Nichée sur les collines de Mont Boron, la Villa Roc Fleuri incarne l’élégance intemporelle de la Côte d’Azur. Construite dans les années 1920, cette demeure Art déco se distingue par son architecture raffinée et ses vues imprenables sur la mer Méditerranée. Au fil des décennies, elle est le témoin de l’histoire locale et accueille des personnalités emblématiques, dont l’acteur légendaire et son épouse, l’artiste Micheline Roquebrune, qui y résident dans les années 1970 et 1980. Aujourd’hui, la villa continue de captiver par son charme d’antan et son atmosphère unique, faisant d’elle un lieu emblématique de la Riviera française.

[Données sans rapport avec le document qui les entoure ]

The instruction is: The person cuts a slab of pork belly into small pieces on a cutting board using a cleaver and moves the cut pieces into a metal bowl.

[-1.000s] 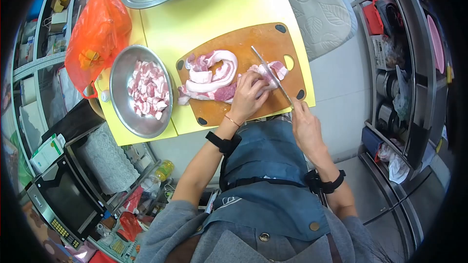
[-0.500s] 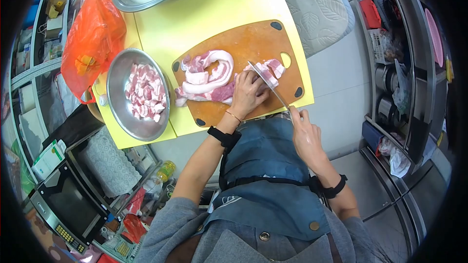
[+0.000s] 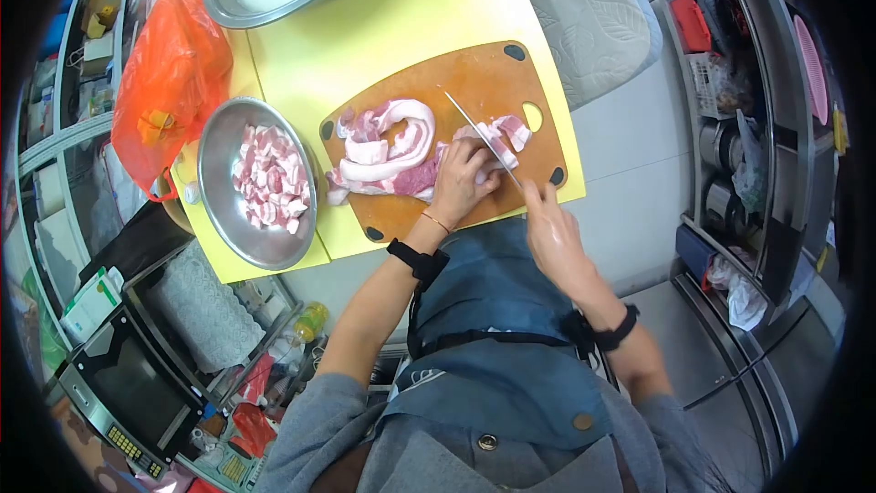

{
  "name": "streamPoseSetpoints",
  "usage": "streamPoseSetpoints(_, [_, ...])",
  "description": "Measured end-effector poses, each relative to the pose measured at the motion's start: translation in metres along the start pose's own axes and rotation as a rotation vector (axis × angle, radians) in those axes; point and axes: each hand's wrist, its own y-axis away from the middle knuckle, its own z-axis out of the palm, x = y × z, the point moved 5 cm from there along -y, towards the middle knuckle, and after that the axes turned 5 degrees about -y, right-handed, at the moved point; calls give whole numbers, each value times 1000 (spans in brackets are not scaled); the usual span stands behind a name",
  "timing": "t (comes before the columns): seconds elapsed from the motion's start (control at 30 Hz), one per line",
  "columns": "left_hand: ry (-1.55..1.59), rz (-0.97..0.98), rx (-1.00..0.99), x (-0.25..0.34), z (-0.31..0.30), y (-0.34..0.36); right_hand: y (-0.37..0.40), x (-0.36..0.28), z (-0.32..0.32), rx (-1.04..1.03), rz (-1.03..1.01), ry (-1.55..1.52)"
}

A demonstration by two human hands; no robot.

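My right hand (image 3: 553, 236) is closed round the handle of a knife (image 3: 476, 128), whose blade lies across a strip of raw meat. My left hand (image 3: 464, 184) presses the meat with curled fingers just left of the blade. A long curled piece of meat (image 3: 415, 141) lies on the brown cutting board (image 3: 465, 68), left of my left hand. Cut pieces (image 3: 513, 131) lie right of the knife, near the board's handle hole. At the left, a metal bowl (image 3: 215, 190) holds many cubes of meat.
The board and bowl stand on a yellow table (image 3: 351, 55). A large metal basin (image 3: 233, 11) is at the far edge, with a red plastic bag (image 3: 178, 73) at the left. Shelves flank both sides, and a padded mat (image 3: 584, 27) lies beyond the table's right edge.
My right hand has moved left and slightly forward with the knife; the blade tip now reaches farther over the board. My left hand has stayed on the meat.
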Motion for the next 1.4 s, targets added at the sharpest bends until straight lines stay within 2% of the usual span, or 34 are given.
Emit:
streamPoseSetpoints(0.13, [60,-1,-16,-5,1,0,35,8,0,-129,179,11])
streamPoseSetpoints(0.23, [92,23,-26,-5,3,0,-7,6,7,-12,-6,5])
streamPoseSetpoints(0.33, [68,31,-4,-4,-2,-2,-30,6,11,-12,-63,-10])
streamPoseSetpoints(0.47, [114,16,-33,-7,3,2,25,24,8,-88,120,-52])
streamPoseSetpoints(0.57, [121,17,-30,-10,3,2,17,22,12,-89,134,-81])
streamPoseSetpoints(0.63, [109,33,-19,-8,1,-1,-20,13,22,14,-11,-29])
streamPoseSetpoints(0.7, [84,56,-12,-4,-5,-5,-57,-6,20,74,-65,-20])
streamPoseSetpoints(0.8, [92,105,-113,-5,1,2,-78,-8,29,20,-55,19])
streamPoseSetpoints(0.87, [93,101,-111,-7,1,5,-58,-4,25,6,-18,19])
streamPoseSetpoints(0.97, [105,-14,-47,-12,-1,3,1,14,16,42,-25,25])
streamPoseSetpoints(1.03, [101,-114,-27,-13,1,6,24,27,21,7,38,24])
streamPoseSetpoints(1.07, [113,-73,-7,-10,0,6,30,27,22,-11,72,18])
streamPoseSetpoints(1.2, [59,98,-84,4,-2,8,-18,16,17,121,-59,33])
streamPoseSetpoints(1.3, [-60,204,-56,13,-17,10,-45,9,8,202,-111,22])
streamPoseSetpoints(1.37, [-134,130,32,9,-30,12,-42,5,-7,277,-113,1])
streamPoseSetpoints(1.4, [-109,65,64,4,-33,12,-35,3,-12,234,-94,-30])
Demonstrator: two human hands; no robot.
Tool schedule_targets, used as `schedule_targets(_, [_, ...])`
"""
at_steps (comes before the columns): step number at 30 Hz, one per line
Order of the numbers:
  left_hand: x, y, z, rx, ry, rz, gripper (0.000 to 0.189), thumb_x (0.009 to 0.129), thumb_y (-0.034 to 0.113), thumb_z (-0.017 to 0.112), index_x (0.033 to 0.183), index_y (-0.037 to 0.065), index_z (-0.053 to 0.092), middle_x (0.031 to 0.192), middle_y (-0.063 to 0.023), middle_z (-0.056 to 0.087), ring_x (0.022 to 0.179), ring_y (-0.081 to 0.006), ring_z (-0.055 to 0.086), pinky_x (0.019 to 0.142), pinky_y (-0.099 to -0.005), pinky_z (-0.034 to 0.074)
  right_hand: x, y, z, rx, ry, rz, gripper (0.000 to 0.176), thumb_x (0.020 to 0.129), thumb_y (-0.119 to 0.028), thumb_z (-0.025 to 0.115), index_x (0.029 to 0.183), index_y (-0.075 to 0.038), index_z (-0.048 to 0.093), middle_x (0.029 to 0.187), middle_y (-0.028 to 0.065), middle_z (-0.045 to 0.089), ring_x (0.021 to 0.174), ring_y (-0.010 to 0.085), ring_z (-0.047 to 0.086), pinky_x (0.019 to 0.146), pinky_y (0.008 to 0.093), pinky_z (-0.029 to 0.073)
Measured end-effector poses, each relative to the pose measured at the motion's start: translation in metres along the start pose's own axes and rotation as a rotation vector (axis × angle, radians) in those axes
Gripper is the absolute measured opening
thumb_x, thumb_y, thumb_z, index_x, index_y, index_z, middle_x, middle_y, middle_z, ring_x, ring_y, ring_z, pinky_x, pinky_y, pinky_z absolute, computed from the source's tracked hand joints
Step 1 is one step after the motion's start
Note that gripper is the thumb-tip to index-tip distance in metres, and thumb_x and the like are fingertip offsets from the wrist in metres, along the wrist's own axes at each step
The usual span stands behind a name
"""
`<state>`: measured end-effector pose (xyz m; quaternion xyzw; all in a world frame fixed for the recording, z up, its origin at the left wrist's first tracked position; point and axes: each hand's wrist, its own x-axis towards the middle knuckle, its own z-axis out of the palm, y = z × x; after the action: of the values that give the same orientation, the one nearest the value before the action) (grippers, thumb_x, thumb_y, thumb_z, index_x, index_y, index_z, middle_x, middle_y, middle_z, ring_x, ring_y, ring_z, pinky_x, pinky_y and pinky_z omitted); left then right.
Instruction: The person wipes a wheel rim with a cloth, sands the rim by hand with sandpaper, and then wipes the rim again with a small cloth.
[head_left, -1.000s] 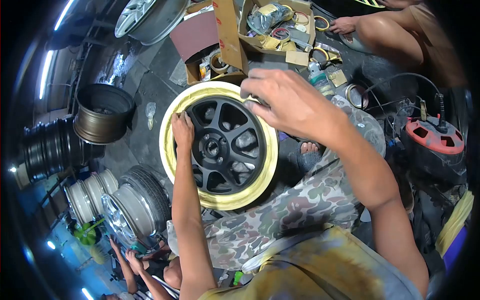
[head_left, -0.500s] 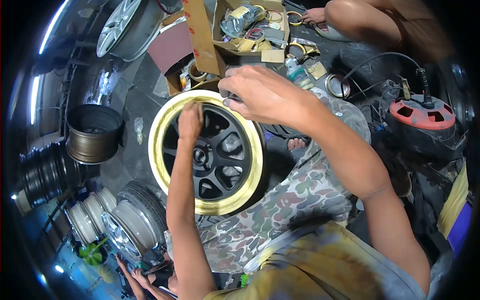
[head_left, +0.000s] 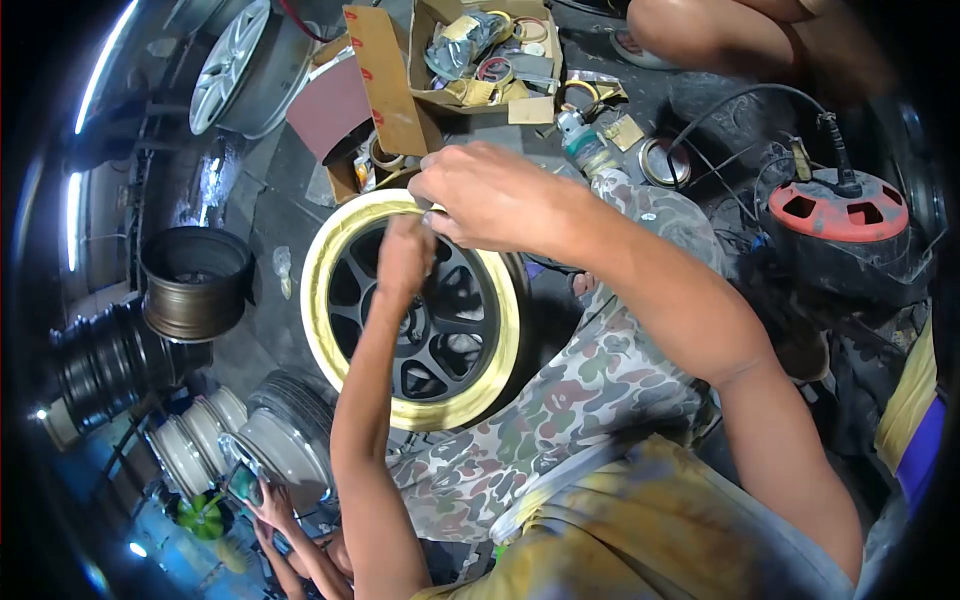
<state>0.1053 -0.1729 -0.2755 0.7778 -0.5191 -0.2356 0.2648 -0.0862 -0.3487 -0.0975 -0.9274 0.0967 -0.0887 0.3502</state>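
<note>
A black spoked wheel (head_left: 432,374) lies before me, its rim covered with a ring of yellow masking tape (head_left: 318,300). My left hand (head_left: 405,257) is over the upper spokes, with its fingers curled and somewhat blurred; what they hold, if anything, cannot be made out. Just right of it, my right hand (head_left: 465,195) is bent over the upper edge of the taped rim, fingers closed together. Its fingertips point toward my left hand, and anything between them is hidden.
Cardboard box (head_left: 425,97) with tape rolls at the top; bottle (head_left: 585,145) and round tin (head_left: 664,162) right of it. Red-topped machine (head_left: 838,208) with hoses at right. Bare rims (head_left: 197,285) stand at left. Co-workers are at top right and bottom left.
My left hand has moved right and slightly down, closer to my right hand. The view has shifted a little. The co-worker's hand at the top right is out of sight.
</note>
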Motion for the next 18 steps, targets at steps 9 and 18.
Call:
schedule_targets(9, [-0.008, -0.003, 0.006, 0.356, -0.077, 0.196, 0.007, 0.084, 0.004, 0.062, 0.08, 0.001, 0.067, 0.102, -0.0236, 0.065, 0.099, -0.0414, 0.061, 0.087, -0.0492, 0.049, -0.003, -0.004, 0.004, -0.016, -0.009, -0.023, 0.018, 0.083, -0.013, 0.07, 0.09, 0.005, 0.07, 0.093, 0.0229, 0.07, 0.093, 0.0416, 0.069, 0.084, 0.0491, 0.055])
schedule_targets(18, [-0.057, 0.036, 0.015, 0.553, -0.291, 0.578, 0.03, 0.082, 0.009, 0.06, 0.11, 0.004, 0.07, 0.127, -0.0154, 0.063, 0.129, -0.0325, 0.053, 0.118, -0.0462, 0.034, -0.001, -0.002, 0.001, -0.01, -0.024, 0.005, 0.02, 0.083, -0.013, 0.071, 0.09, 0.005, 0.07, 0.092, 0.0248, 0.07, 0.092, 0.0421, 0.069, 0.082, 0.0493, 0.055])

L’histoire commence en 1856, lorsque Robert Smith, un britannique passionné d’architecture orientale, acquiert un terrain de 22 000 m² s’étendant de la mer à la basse corniche. Il y fait ériger la Villa Smith, dans un style néo-moghol, inspiré des monuments et palais du sous-continent indien. Ce choix audacieux, rare sur la Riviera, confère à la villa une allure singulière, entre dômes, arcs en ogive et ornementation exotique, qui lui vaut plus tard une inscription aux monuments historiques.
La villa change plusieurs fois de mains au cours du XXe siècle, chaque propriétaire y apportant sa touche. Ainsi, en 1904, une nouvelle villa est construite sur les fondations de la Villa Smith pour Antoine Biancheri, dans un style Belle Époque, plus conforme aux gouts niçois : façades ornées de moulures, balcons en fer forgé, et grandes baies vitrées, volumes généreux avec salons de réception, terrasses panoramiques et escaliers monumentaux. Enfin, l’influence de l’Art Nouveau est visible dans les courbes des ferronneries et les motifs floraux.
En 1909, la villa est achetée par Georges Souchet, rentier à Cap-d’Ail, qui agrandit la demeure, avant de la revendre en 1917 au marquis Philippe Buccia, originaire de Paris. En 1921, le docteur Henri-Joseph Cottenot en devient l’heureux propriétaire et la transforme profondément : création d’un jardin paysager, suppression des baies sur la façade Est pour gagner en intimité, transformation des portes fenêtres en fenêtres sur la façade Sud, construction d’un garage surmonté d’un logement et enfin intervention de l’architecte André Godard, qui réorganise l’étage, ajoute une chambre, une salle de bains, un vestibule et une terrasse.